As agressões ocorreram nas proximidades do terminal, onde Capriles era esperado por seus partidários. Segundo o candidato da oposição à prefeitura da cidade, Ylidio Abreu, simpatizantes de Chávez chegaram ao local para amedrontar os adversários e partiram para a agressão. Os acessos ao local também teriam sido fechados por caminhões.
A imprensa oficial culpa os oposicionistas. O canal VTV acusa “vândalos” de agredirem militantes do Partido Socialista Unido da Venezuela (PSUV), a legenda de Chávez, e contabiliza 25 feridos - a polícia de Carabobo, estado governado pela oposição, fala em 14 lesionados.
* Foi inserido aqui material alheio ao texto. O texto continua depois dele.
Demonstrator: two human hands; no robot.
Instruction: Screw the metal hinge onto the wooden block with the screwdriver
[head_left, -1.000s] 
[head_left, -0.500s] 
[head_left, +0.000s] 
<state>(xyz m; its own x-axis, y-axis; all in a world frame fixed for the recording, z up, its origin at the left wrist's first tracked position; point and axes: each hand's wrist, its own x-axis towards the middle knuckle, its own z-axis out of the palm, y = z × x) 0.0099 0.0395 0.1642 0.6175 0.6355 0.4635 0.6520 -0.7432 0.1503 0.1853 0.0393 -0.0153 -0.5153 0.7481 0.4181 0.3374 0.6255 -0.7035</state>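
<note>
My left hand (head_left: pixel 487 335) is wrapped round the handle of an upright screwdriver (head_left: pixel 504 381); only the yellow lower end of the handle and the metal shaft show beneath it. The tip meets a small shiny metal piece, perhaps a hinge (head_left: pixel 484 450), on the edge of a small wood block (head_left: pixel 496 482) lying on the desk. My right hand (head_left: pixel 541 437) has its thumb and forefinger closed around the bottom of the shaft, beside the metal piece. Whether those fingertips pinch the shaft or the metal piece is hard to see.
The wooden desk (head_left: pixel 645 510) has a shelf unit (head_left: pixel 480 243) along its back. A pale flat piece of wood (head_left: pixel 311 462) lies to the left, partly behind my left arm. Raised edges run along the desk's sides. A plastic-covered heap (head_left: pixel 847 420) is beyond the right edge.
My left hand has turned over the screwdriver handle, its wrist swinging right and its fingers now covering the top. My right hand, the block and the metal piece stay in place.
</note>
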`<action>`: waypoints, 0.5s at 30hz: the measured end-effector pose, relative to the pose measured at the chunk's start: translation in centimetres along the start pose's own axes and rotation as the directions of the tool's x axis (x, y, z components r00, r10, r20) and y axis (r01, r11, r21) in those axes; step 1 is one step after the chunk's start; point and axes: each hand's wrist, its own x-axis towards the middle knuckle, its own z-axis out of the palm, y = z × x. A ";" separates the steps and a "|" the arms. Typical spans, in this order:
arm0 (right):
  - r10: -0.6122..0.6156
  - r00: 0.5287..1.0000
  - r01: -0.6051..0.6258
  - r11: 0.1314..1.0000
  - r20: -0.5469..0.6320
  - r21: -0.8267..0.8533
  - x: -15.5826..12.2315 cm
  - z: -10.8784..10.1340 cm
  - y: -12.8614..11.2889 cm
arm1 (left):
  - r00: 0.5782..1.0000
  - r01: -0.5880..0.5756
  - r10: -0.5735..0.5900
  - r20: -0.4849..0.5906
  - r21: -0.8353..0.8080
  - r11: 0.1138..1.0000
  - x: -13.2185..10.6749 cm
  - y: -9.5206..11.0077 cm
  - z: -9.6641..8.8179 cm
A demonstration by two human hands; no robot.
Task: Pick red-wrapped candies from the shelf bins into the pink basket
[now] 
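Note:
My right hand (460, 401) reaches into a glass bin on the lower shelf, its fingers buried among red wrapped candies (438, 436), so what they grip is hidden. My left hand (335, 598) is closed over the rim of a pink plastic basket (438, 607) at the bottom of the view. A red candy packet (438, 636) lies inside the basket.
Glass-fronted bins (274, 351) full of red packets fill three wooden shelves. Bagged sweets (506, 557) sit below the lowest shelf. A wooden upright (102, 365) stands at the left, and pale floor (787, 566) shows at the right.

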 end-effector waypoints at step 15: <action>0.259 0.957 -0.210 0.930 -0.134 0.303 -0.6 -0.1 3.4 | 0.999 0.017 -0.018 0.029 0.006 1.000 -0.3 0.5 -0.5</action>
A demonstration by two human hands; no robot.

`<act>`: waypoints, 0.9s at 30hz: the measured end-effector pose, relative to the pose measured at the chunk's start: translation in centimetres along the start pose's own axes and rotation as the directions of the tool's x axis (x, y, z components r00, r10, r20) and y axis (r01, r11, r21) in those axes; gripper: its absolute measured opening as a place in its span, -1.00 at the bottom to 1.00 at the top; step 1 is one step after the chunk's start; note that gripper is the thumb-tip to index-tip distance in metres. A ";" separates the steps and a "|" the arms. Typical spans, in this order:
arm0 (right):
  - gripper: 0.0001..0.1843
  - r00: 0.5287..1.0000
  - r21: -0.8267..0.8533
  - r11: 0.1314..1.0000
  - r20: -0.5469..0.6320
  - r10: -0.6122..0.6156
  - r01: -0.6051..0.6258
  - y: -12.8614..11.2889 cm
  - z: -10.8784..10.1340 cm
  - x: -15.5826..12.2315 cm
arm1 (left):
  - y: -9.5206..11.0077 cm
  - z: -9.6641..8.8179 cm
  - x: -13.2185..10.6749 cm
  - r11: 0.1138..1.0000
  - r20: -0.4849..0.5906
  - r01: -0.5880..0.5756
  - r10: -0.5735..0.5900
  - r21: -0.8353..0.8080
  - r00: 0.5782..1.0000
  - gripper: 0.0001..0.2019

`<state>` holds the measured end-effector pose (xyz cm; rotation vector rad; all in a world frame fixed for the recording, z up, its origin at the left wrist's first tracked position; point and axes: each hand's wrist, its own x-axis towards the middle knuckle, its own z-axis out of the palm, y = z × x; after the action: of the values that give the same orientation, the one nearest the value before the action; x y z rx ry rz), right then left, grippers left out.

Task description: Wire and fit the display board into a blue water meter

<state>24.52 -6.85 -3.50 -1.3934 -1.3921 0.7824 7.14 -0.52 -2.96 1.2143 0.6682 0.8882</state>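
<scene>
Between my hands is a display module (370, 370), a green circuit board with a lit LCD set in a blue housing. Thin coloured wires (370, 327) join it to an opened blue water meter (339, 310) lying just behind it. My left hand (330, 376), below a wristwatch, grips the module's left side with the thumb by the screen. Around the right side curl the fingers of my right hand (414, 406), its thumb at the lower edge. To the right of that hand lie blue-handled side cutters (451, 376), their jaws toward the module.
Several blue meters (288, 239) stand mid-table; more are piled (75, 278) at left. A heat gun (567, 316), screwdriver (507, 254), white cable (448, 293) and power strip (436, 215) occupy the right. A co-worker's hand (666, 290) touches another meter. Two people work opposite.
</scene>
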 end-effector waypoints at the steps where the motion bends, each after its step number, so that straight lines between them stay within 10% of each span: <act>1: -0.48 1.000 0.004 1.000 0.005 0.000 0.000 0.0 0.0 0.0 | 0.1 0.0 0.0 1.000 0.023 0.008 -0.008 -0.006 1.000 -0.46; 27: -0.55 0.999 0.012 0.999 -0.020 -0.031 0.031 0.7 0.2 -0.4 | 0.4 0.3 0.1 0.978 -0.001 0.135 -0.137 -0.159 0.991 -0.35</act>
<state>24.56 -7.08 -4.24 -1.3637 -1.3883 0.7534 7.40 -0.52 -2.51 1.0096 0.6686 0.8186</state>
O prefeito da cidade, o governista Rafael Lacava, afirma que a ação foi organizada por “grupos violentos” que atuaram na tentativa de golpe contra o presidente em 2002, e que seriam comandados pelo governador do estado, Henrique Salas Feo.
- É um preâmbulo de que não vão aceitar o resultado da eleição - disse. - Fomos atacados por um grupo avançado, que ele (Capriles) sempre manda à sua frente quando realiza esse tipo de evento.
Capriles, que chegou à cidade de barco, culpou diretamente o presidente.
- Essas ações não são espontâneas. Há um responsável, há um candidato que está há 14 anos no poder. É você que quer esse cenário, que quer semear medo e quer que os venezuelanos sigam se enfrentando uns aos outros.
Retórica violenta
Em busca da terceira reeleição, Chávez lidera a maioria das pesquisas de intenção de voto - a respeitada Datanálisis lhe dá 12,5 pontos de vantagem. Nas últimas semanas, entretanto, Capriles vem registrando avanços e alguns levantamentos o colocam ligeiramente à frente. O presidente tem endurecido o discurso e recorrido a uma retórica violenta. No domingo, numa mensagem aos ricos do país, alertou para o risco de uma “guerra civil” caso não saia vitorioso.
No último domingo, Capriles cancelou um comício em Caracas diante da ameaça de boicote por parte de simpatizantes armados do governo. Segundo ele, policiais lhe escreveram dizendo terem recebido ordens “de pessoas violentas do partido (PSUV)”.
O candidato da oposição diz que também foi avisado, na noite de terça-feira, sobre a possibilidade de violência no evento em Puerto Cabello.
- Corriam rumores de que haveria problemas, de que tomariam o aeroporto.
Abreu, o candidato à prefeitura, ressaltou que os membros da Guarda Nacional não intervieram no confronto, apesar de esse ter ocorrido em frente a um destacamento da corporação. Segundo a TV Globovisión, Capriles contou ter recebido mensagens de membros das Forças Armadas que contavam ter recebido orientações de não intervir.
***** COMENTANDO A NOTÍCIA:
Mesmo que perca a re-re-reeleição, não acredito que Chavez vá passar o bastão para Capriles. A começar por entender que a eleição corre sério risco de ser fraudada em seu resultado final. Chavez detém o controle do Estado e já deve ter armado a estratégia para que o resultado lhe seja favorável, independente do que disserem as urnas.
E, mesmo que perca e aceite transferir o poder, Capriles terá que enfrentar um Chavez mordido na oposição, onde não poupará esforços para sabotar o governo do adversário. Portanto, vale o alerta feito aqui há algumas semanas: o governo brasileiro deve se manter em alerta máximo para um provável risco de instabilidade política no continente.